The future of Health care is SELF CARE (Pt.2)

According to the World Health Organization (WHO), air pollution is responsible for killing roughly 4.2 million people each year globally and this number is expected to rise if we continue to spew out toxins into the air by our "business -as-usual" lifestyles, industry and the growing greed for more "stuff".

In many developing countries like India and Africa, air pollution caused by the burning of wood, coal and other dirty fuels for cooking is another contributor to deaths. As we speak about self-care, I'll like to touch a bit on the air we breathe, which is often overlooked when we speak about health.
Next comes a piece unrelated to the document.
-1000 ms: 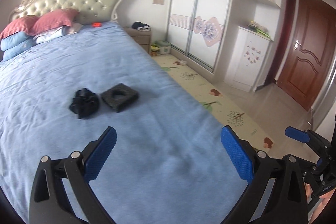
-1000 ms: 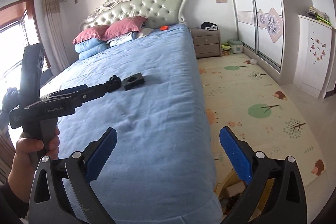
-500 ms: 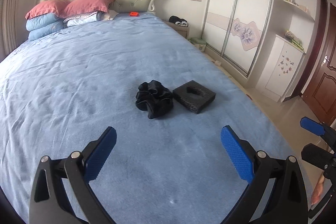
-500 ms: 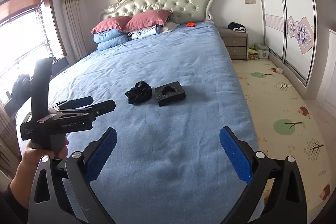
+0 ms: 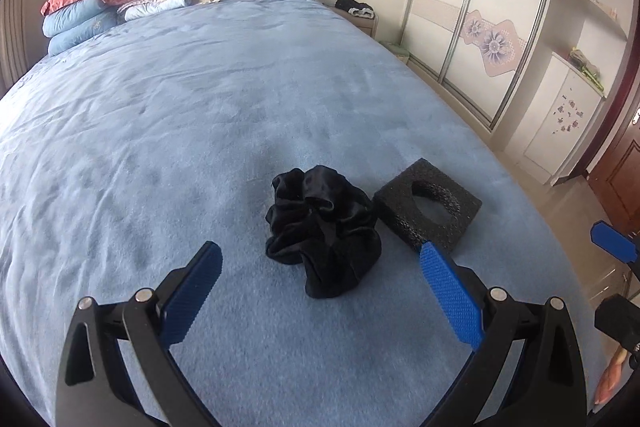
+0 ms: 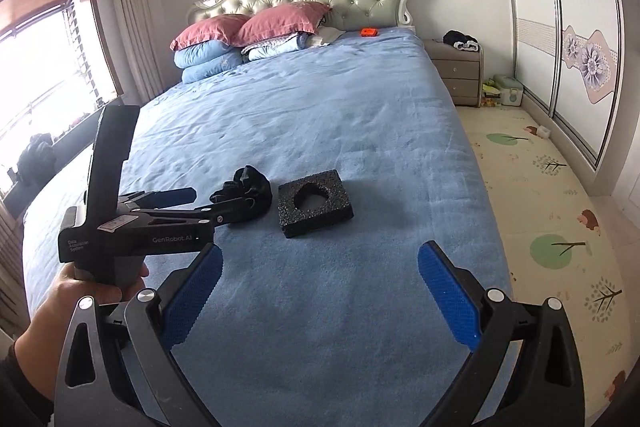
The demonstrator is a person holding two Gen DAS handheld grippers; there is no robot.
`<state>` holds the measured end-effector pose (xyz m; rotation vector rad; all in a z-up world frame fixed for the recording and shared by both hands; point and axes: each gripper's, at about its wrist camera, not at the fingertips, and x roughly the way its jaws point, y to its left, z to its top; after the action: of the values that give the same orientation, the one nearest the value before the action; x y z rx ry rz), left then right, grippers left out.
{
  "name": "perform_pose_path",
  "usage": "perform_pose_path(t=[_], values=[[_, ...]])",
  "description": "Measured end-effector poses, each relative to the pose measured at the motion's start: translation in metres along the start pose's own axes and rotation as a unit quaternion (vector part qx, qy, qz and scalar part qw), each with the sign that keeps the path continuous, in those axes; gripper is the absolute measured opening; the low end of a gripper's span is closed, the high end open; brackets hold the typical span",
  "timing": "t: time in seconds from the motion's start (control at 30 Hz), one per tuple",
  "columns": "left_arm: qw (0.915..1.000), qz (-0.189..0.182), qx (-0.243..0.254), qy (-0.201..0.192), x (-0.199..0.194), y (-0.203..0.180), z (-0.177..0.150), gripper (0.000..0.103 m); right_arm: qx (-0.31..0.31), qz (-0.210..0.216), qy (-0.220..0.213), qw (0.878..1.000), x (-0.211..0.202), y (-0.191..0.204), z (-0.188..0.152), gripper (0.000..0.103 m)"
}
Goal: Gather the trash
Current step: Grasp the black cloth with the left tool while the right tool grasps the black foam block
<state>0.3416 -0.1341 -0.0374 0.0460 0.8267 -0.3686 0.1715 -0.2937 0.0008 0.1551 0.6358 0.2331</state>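
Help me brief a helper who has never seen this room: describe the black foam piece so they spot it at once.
On the large bed with the blue blanket, two dark things lie side by side near its foot. The black square foam block is the one nearer the wardrobe side, beside the crumpled black cloth. It alone is flat, sharp-cornered and coarse, with a round hole through its middle.
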Motion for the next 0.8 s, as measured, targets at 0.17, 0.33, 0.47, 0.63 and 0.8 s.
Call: perform_pose_path(t=[0.17, 0.33, 0.47, 0.63, 0.8], values=[[0.999, -0.001, -0.014, 0.042, 0.034, 0.001, 0.012, 0.096, 0.011, 0.005, 0.001, 1.0, 0.008, -0.007, 0.003, 0.095], [0.9992, 0.004, -0.02, 0.036, 0.033, 0.006, 0.009, 0.061, 0.015, 0.004, 0.006, 1.0, 0.012, -0.011, 0.004, 0.095], [0.9993, -0.001, -0.023, 0.03, 0.028, 0.012, 0.006, 0.034, 0.025, 0.009, 0.012, 1.0, 0.017, -0.012, 0.005, 0.095], [0.9997, -0.011, -0.009, 0.021, 0.011, 0.01, 0.0, 0.027, 0.017, 0.01, 0.02, 1.0, 0.02, -0.003, 0.006, 0.095], [0.9999, -0.008, 0.014, 0.004, -0.013, 0.003, -0.005, 0.027, 0.001, 0.005, 0.03, 1.0, 0.03, 0.009, 0.011, 0.095]])
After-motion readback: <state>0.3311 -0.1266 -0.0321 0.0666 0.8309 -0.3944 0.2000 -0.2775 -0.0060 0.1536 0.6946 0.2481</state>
In today's society, when we discuss health even among our colleagues, friends and family, we usually speak about diet and exercise only. We'll debate over what the best types of foods are, number of hours we should sleep and the most effective exercise routines. Most of the times, the topic of AIR QUALITY never sees the light of day. Why is this so important to health? Well did you know that each day, your precious, beautiful and amazing lungs takes exchange roughly 11,000 liters of air. The air we breathe ideally should contain about 20% oxygen and the majority nitrogen with small amounts of other gases like carbon dioxide, methane and argon.
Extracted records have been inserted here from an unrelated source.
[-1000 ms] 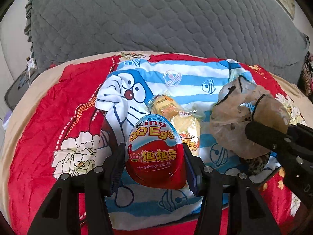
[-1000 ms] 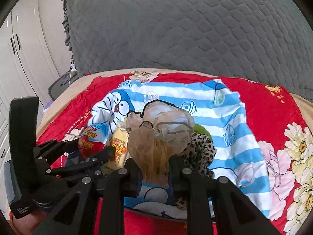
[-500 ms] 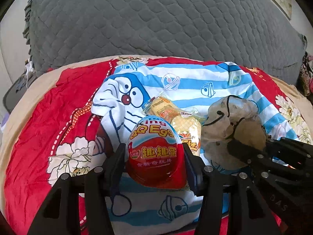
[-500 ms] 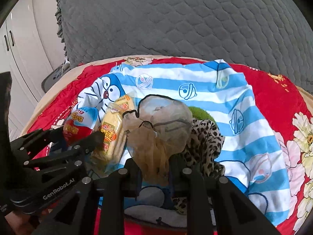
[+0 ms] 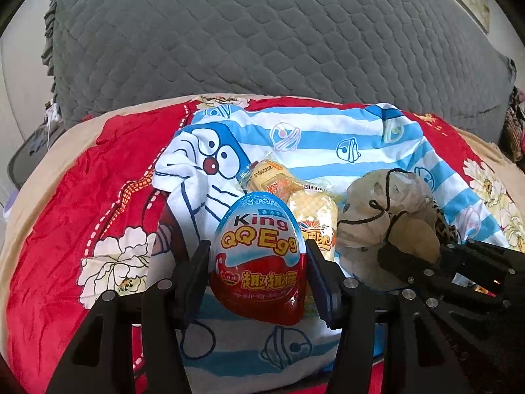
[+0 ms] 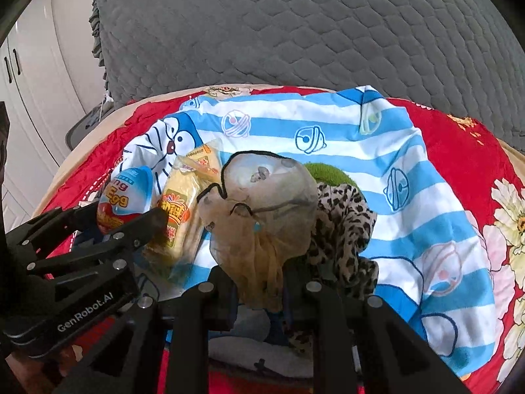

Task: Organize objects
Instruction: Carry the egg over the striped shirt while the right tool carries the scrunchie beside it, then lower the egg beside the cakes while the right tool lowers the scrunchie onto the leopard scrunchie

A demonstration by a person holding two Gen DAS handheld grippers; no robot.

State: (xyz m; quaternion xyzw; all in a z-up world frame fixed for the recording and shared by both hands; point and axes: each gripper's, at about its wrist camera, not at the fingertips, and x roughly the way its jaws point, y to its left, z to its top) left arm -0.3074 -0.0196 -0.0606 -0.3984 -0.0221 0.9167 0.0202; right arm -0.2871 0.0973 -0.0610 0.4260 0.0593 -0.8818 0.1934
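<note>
The striped cartoon cloth [image 5: 328,138] lies spread over the red flowered bedspread [image 5: 98,197], below the grey quilted cushion [image 5: 262,32], and everything is placed from it. At the cloth's near edge the left tool [image 5: 258,279] has its pads on either side of the toy egg pack [image 5: 259,259], clamping it; its jaws have just been easing apart a little, yet the pack is between them and touches both. The pack's lower rim hides the cloth under it. Just behind the pack, on the cloth, lies a yellow snack packet [image 5: 311,207], half covered by the pack. Toward the cloth's right side the right tool [image 6: 259,282] is nearly pressed together, pinching the gathered neck of a beige mesh pouch [image 6: 269,203] with a black drawstring; what is inside is too veiled to make out. Beside the pouch a leopard-print fabric [image 6: 344,223] covers most of a green thing [image 6: 325,172], only its top showing.
</note>
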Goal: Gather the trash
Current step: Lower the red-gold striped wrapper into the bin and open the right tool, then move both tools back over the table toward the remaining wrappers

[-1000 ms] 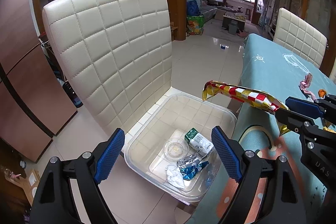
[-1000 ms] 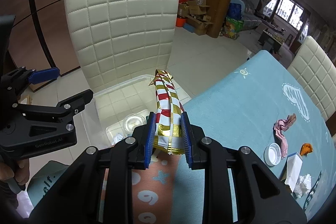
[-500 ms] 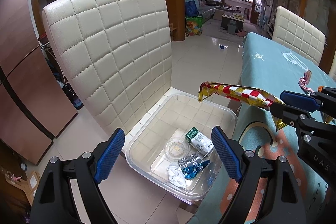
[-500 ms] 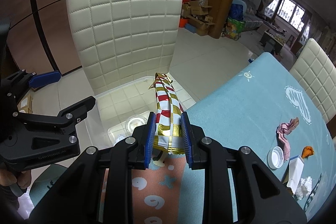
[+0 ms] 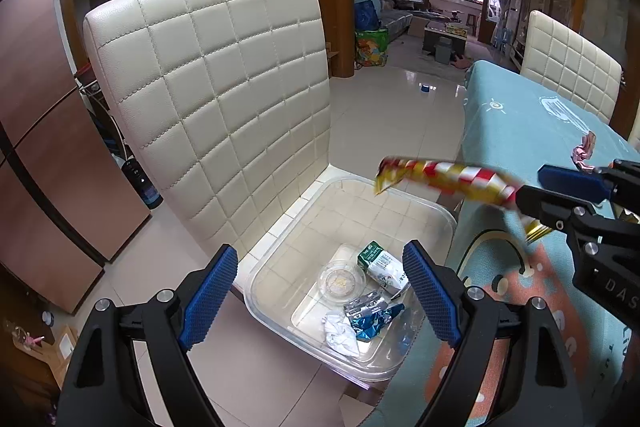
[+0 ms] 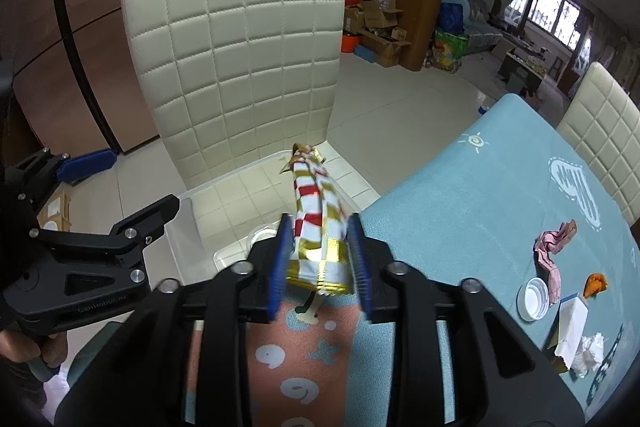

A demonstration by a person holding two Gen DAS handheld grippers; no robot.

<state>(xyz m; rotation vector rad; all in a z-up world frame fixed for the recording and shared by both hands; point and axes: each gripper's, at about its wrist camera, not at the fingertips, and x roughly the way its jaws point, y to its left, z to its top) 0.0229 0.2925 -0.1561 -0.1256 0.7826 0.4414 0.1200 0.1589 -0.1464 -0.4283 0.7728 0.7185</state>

When this precious life force (air) is polluted (indoor and outdoor) from vehicle exhaust, burning of fossil fuels, forests, VOCs in paints, cleaning agents and even methane from raw sewage and other forms of waste; it affects the natural processes inside our bodies. Symptoms may vary (depending on exposure and quantity of pollution in the air), and manifest in the form of headaches, increased fatigue, shortness of breath, coughing, wheezing and allergies (just to name a few). In some countries like Mongolia, babies are suffering tremendously because the air is so polluted. Their likelihood of being a healthy child and even adult, is very slim. Mongolia's air crisis can become the future of many cities and countries around the world if we don't take the right preventative actions now.
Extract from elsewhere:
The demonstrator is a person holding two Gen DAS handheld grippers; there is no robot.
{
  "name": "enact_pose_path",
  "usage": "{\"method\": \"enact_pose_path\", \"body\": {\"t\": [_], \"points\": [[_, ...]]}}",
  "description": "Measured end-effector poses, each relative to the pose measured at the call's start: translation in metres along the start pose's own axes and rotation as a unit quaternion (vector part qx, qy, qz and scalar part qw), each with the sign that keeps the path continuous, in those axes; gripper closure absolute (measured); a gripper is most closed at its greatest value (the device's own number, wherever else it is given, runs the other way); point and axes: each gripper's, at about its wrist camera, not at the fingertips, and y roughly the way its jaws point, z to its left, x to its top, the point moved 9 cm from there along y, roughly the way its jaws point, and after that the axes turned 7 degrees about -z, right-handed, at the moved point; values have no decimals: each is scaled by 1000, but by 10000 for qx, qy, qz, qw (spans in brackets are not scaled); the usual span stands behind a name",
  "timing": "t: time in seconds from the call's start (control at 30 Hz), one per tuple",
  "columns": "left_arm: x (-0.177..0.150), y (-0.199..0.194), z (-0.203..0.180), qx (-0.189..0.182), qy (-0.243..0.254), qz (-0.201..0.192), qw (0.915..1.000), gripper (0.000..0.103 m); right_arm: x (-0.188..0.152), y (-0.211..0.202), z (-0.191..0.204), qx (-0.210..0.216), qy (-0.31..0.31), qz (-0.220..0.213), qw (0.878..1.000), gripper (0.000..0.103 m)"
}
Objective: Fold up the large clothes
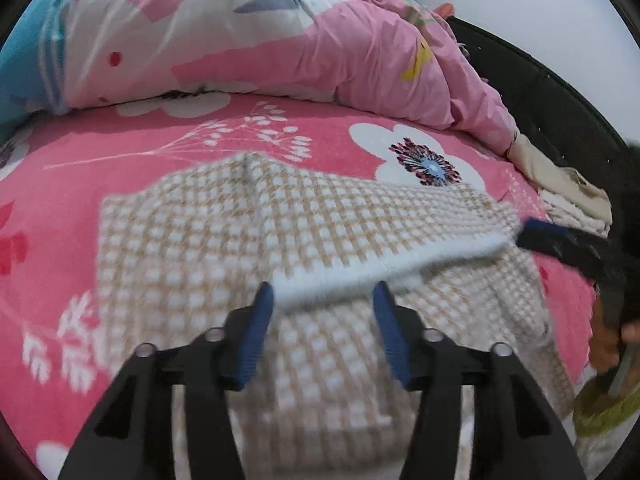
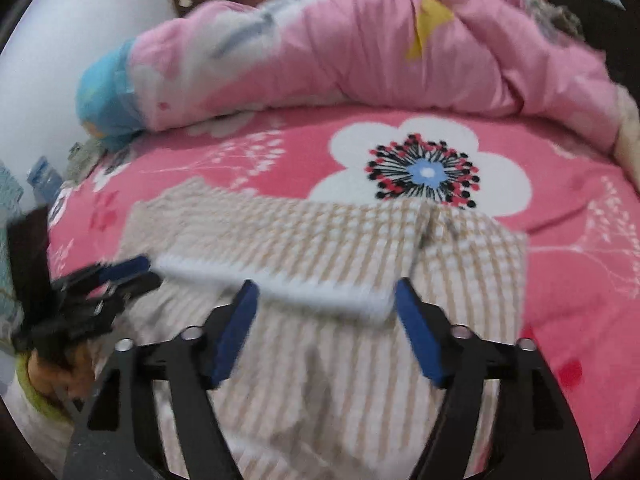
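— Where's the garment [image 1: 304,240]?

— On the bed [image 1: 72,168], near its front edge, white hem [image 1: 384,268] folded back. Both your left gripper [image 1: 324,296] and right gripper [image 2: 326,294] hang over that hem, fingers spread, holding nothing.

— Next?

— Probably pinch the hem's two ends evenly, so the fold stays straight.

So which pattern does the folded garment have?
Beige and white check on the garment, with a white edge band; clearest in the left wrist view.

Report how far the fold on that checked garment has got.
Done: one flap of the checked garment is folded over, its white hem lying across the middle. In hand: nothing; left gripper and right gripper hover open at that hem. Left: the lower half hanging off the bed.
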Motion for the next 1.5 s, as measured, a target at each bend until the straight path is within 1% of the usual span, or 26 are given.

In some cases, a lot of these symptoms can be confused with lack of sleep, lack of water, poor diet etc. rather than poor air quality. The only way to truly determine the quality of air you breathe is by monitoring yourself , symptoms as well as testing the air itself using simple apparatus. In another post, I'll be doing a comparison to find the best, affordable, reliable portable air monitor and filtration systems that can be used in the spaces we live, play and work; so stay tuned!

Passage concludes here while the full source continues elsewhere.